In other embodiments, the lipid-based carrier (e.g., LNP) of the pharmaceutical composition comprises a cationic lipid selected from or derived from HEXA-C5DE-PipSS (see C2 in Table 1 of WO 2021123332). In some embodiments, the lipid-based carrier (e.g., LNP) of the pharmaceutical composition comprises a cationic lipid selected from or derived from compound C26 as disclosed in table 1 of WO2021123332 (see C23 in table 1 of WO 2021123332):
In other embodiments, the lipid-based carrier (e.g., LNP) of the pharmaceutical composition comprises a cationic lipid selected from or derived from 9-heptadecyl-8- { (2-hydroxyethyl) [ 6-oxo-6- ((undecyloxy) hexyl ] amino } caprylate, also known as SM-102:
(M1);
(M2);
Substituents are defined in claims 1 to 13 of US10392341B2 (e.g. R1、R2、R3、R5、R6、R7、R10、M、M1、m、n、o、l);US10392341B2 is incorporated herein by reference in its entirety).
Thus, in some embodiments, the lipid-based carrier (e.g., LNP) of the pharmaceutical composition comprises a cationic lipid selected from or derived from ALC-0315, SM-102, SS-33/4PE-15, HEXA-C5DE-PipSS, or compound C26 described above (see C26 in Table 1 of WO 2021123332).
In one embodiment, the lipid-based carrier of the pharmaceutical composition, e.g., LNP, comprises a cationic lipid selected from or derived from ALC-0315.
In some embodiments, the lipid-based carrier of the present disclosure comprises two or more (different) cationic lipids as defined herein.
In certain embodiments, a cationic lipid, such as cationic lipid ALC-0315, as defined herein, is present in the lipid-based carrier in an amount of about 30 mole% to about 95 mole% relative to the total lipid content of the lipid-based carrier. If more than one cationic lipid is incorporated into the lipid-based carrier, this percentage applies to the combined cationic lipids.

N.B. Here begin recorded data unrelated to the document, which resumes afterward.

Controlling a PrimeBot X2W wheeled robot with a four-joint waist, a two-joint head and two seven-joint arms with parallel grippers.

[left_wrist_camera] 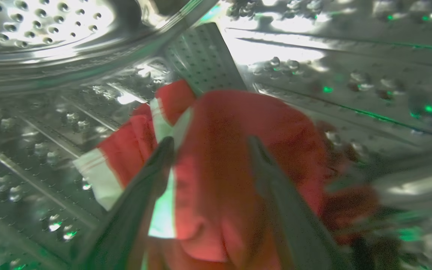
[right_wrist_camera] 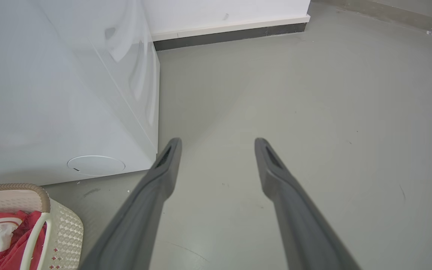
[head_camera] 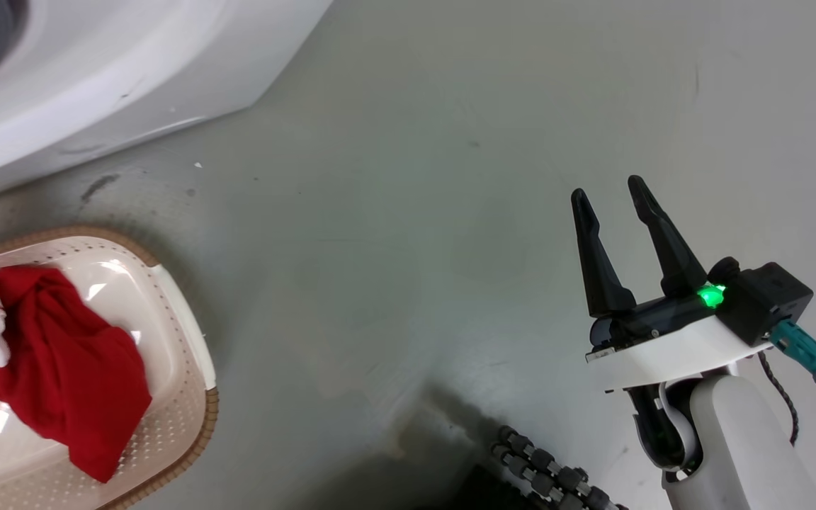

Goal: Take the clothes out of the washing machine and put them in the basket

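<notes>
In the washing machine's steel drum [left_wrist_camera: 313,56], the left gripper [left_wrist_camera: 210,140] holds its fingers spread over a red-and-white garment [left_wrist_camera: 231,180]. The cloth looks soft, limp and light, so pinch a bunched fold. Another garment [head_camera: 61,354] lies in the basket [head_camera: 211,414]. The right gripper [head_camera: 607,185] hangs above the floor, fingers parted and empty.

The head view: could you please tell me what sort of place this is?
Probably a laundry area: a white washing machine, a basket holding red clothes, and a bare grey floor.
</notes>
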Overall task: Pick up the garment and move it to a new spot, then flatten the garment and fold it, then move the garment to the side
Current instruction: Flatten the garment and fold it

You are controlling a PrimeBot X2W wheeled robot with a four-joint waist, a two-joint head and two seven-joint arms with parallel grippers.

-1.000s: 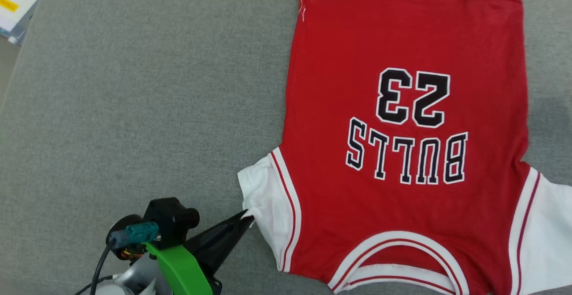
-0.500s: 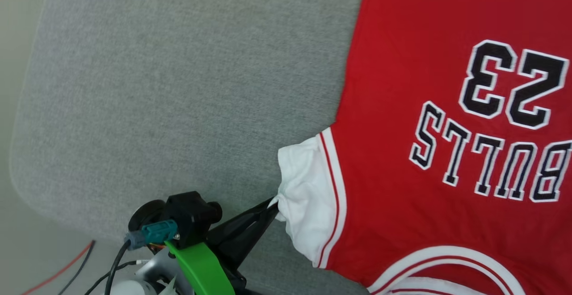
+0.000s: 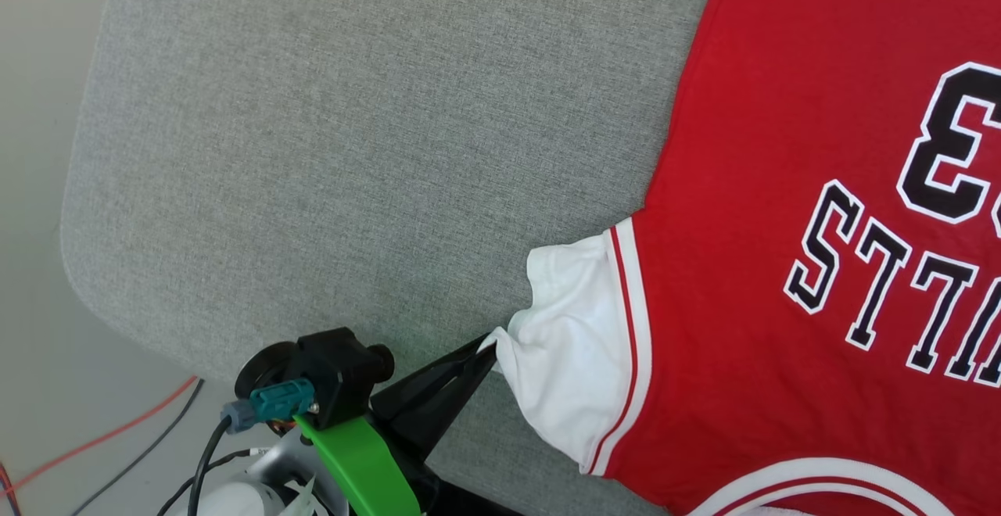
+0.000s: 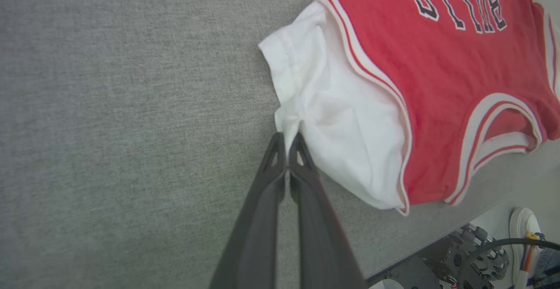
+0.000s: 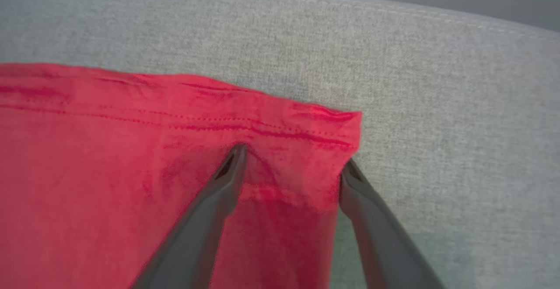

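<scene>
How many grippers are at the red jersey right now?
2. The left gripper is shut on the edge of the white sleeve of the jersey. The right gripper is open, straddling a corner of the red hem.

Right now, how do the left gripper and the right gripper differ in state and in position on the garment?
The left gripper is shut, pinching the edge of the white sleeve; the right gripper is open and clamps nothing. The left gripper meets white cloth; the right gripper has its fingers astride a corner of the red hem. Both are at the garment on the grey surface.
</scene>
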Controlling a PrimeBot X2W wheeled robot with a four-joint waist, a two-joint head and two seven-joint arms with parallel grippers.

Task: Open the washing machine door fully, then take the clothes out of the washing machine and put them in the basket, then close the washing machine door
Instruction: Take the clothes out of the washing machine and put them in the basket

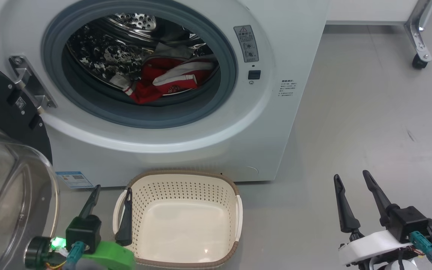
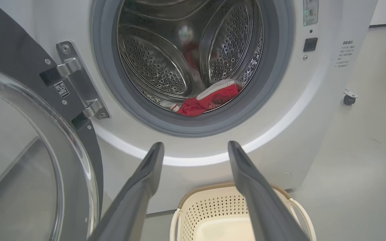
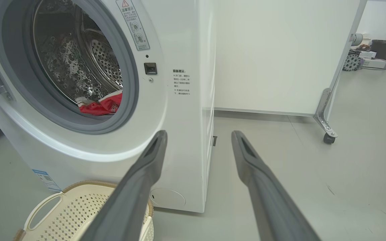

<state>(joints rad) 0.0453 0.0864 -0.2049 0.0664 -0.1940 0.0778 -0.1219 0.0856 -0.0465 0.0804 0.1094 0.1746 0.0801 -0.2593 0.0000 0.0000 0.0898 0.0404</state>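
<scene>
The white washing machine stands with its door swung wide to the left, glass bowl facing me. Red and white clothes lie low in the steel drum. The cream basket sits empty on the floor before the machine. My left gripper is open, its tips over the basket's left rim. My right gripper is open over bare floor to the machine's right, holding nothing.
A white panel on a castor leg stands at the back right. Grey floor stretches right of the machine. The door hinge juts at the opening's left edge.
</scene>
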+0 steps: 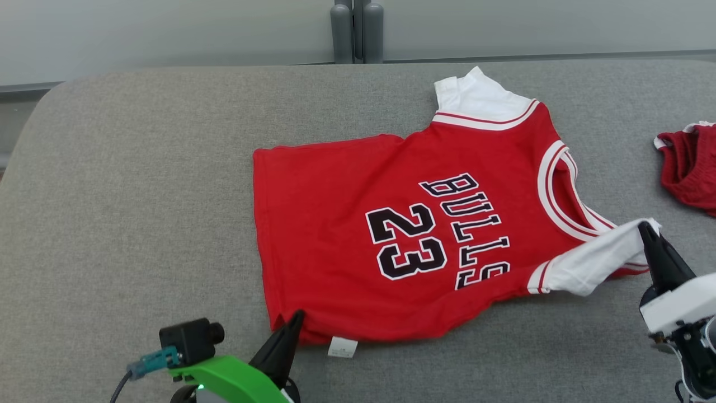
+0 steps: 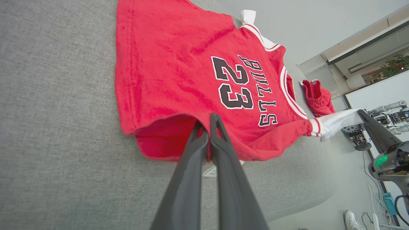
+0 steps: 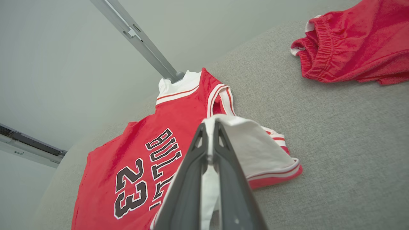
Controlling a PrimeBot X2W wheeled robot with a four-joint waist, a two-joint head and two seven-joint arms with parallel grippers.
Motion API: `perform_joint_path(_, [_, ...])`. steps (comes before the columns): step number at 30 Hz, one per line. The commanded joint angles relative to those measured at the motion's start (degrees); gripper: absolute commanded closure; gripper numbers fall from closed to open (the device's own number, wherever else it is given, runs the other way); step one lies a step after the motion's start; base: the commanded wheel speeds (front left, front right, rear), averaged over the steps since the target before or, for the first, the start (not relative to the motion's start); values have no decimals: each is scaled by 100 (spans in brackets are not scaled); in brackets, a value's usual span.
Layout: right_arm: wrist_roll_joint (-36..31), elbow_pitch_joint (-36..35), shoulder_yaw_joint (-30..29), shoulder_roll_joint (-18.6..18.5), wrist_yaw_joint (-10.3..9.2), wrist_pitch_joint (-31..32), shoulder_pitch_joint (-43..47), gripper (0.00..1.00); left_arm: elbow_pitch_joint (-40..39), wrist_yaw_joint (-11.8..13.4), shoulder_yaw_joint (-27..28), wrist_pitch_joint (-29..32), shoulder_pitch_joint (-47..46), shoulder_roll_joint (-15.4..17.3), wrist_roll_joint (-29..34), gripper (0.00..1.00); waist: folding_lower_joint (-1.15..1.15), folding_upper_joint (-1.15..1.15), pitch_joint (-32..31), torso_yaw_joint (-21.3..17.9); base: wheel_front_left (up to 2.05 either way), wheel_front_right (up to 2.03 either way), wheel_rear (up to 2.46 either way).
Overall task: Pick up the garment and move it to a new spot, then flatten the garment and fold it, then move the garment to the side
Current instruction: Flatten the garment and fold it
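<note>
Grey cloth-topped desk (image 1: pixel 140 184), pale wall behind. Jersey (image 1: pixel 391 235) lies near mid-desk, front up, "BULLS 23" showing, collar toward the robot's right, hem toward its left. Body mostly flat on the cloth.

Left gripper (image 1: pixel 295 320): jaws together, clamped on the near corner of the hem. Red cloth is pinched at the tips and raised a little; in the left wrist view the hem gapes open beside them. White label (image 1: pixel 342 347) lies on the desk just beside that corner.

Right gripper (image 1: pixel 648 228): jaws together, clamped on the end of the near sleeve (image 1: pixel 593 260). White cloth is lifted off the desk and drawn taut. Far sleeve (image 1: pixel 475 98) lies flat.

Red shorts (image 1: pixel 691 168) bunched at the right edge, apart from the jersey.
</note>
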Motion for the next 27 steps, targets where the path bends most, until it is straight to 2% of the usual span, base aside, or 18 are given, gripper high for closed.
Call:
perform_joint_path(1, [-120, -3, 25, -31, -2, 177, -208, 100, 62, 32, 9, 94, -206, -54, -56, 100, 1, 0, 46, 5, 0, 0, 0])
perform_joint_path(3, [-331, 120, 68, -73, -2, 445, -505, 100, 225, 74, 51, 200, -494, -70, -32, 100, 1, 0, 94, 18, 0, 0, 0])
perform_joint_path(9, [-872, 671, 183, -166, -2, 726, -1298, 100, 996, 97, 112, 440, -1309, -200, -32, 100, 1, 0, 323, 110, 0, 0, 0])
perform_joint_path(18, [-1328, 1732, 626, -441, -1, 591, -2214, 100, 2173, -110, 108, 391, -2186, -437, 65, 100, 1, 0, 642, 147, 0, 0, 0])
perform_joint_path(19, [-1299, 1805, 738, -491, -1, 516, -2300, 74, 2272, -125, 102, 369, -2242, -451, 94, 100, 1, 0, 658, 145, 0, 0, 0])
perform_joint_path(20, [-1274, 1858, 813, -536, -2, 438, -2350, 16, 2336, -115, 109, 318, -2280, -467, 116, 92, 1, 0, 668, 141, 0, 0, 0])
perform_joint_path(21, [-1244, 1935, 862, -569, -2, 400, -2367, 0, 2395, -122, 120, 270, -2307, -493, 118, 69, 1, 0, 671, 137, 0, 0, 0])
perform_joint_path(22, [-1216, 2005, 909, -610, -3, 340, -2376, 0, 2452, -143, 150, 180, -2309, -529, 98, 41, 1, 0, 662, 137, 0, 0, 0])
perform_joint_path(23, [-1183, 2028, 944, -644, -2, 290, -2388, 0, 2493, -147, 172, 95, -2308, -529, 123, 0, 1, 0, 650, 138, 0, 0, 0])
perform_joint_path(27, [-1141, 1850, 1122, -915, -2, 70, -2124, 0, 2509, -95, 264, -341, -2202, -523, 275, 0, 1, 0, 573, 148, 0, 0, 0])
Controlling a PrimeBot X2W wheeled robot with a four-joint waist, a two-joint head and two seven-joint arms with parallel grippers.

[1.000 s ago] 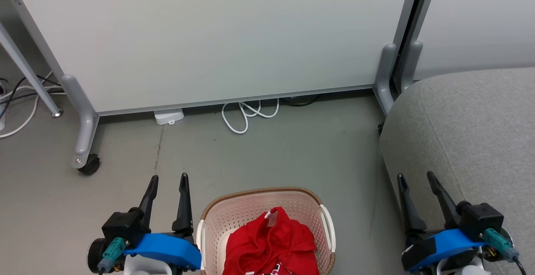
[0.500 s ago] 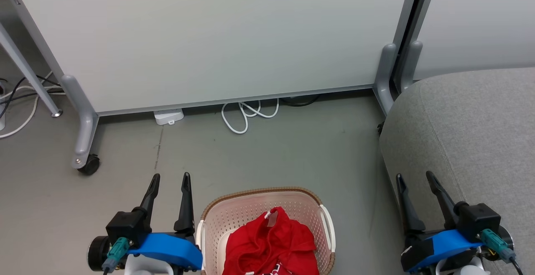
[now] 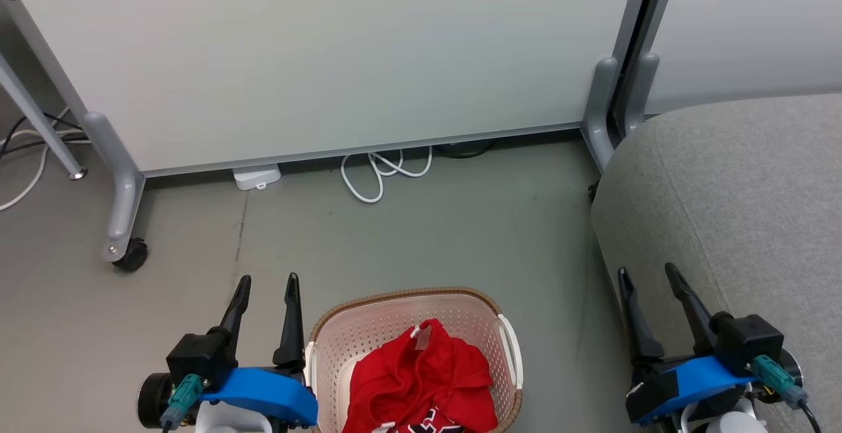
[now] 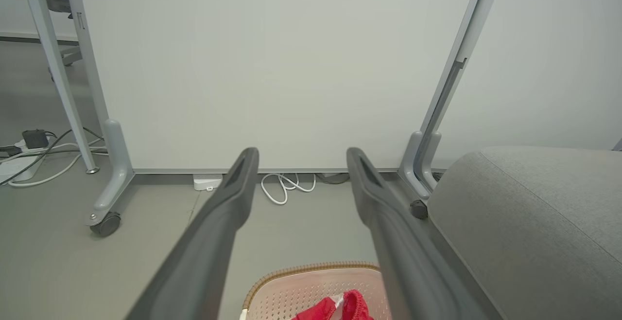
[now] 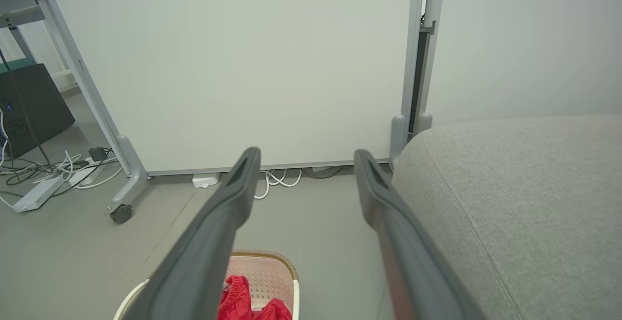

In embodiments, the cationic lipid is present in the lipid-based carrier in an amount of about 30 mole% to about 70 mole%. In one embodiment, the cationic lipid is present in the lipid-based carrier in an amount of about 40 mole% to about 60 mole%, such as in an amount of about 40 mole%, 41 mole%, 42 mole%, 43 mole%, 44 mole%, 45 mole%, 46 mole%, 47 mole%, 48 mole%, 49 mole%, 50 mole%, 51 mole%, 52 mole%, 53 mole%, 54 mole%, 55 mole%, 56 mole%, 57 mole%, 58 mole%, 59 mole%, or 60 mole%, respectively. In embodiments, the cationic lipid is present in the lipid-based carrier in an amount of about 47 mol% to about 48 mol%, such as in an amount of about 47.0 mol%, 47.1 mol%, 47.2 mol%, 47.3 mol%, 47.4 mol%, 47.5 mol%, 47.6 mol%, 47.7 mol%, 47.8 mol%, 47.9 mol%, 50.0 mol%, respectively, with 47.4 mol% being particularly suitable. In other embodiments, the cationic lipid is present in the lipid-based carrier in an amount of about 55 mole% to about 65 mole%, such as in an amount of about 55 mole%, 56 mole%, 57 mole%, 58 mole%, 59 mole%, 60 mole%, 61 mole%, 62 mole%, 63 mole%, 64 mole%, or 65 mole%, respectively, with 59 mole% being particularly suitable.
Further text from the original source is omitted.